The proposed law is sponsored by five petitioners. It is proposed to secure by and through the Initiative and Referendum Law (title 25, c. 10, Rev. St. of Utah 1933) the adoption by the people of the state of Utah of "An Act to amend section 79-6-8, Revised Statutes of Utah, 1933, as amended by chapter 78, Laws of Utah, 1935."

Plaintiff's application in this court raises a number of questions objecting to the form of the documents or petitions filed in the office of the Secretary of State. Some of the objections are also substantive. It has been stipulated by the parties that no question is or will be raised, or objection made, as to the form of the action in this proceeding, nor whether the remedy sought is proper. What is desired, as indicated by the parties to this proceeding, is an interpretation of those parts of the Initiative and Referendum Law relating to the requirements that must be met by initiative petitions as to form, procedure, and substantive matters.

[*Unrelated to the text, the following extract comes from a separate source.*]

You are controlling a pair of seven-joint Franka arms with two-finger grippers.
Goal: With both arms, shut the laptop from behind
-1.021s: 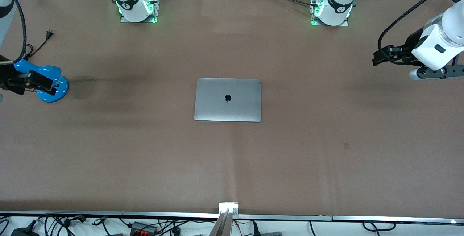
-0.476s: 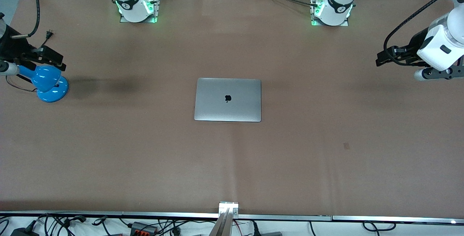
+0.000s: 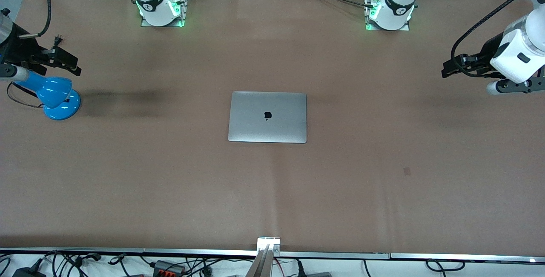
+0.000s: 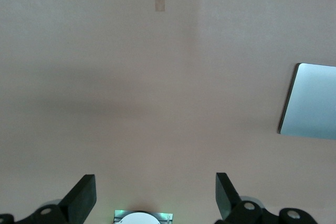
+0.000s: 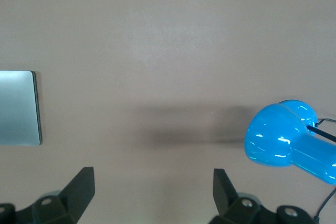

The points raised and argued by both sides pursue the same order and submit the matters upon which they contend. They are the issues raised by a "petition affidavit" or application of plaintiff, an answer and motion of the defendant, and a motion for judgment on the pleadings by the plaintiff. We shall not attempt to discuss them in the order in which counsel argued them. We shall adopt another order of discussion. Counsel submitted nine points as follows: (1) The sufficiency of sponsors' petition. (2) The initiative petition is insufficient both as to form and substance. (3) The proposed law is "nonsense," in that it contains "asterisks, the dagger and the various parentheses and the annotations and underscoring so as to make it unintelligible and uncertain." (4) The petition sheets or petition copies of each petition section are not securely bound. (5) Each of the sheets or pages of the petition copies are not separately verified. (6) The withdrawal petitions should have been respected by the Secretary of State. (7) Sponsors' petition and copies of initiative petition do not contain the post office addresses and residences of signers of the sponsors' petition or the petition copies. (8) There is a failure of correspondence of petition signers with registration lists; that is, the petition copies do not indicate whether or not the signers are duly registered legal voters. (9) Certain of the certificates made by those who certified them were false and fraudulent.

Points numbered 1, 3, 4, and 5 are largely matters of form. We so regard them. The forms prescribed by the chapter on initiative and referendum are declared by section 25-10-1 15, R. S. Utah 1933, not to be mandatory, and if substantially followed, "the petition shall be sufficient, notwithstanding clerical and merely technical errors." When we include objection numbered 1 in the above statement it is taken to refer only to the formal part of the petition and not to any substantive matters. The same statement is true as to the second objection.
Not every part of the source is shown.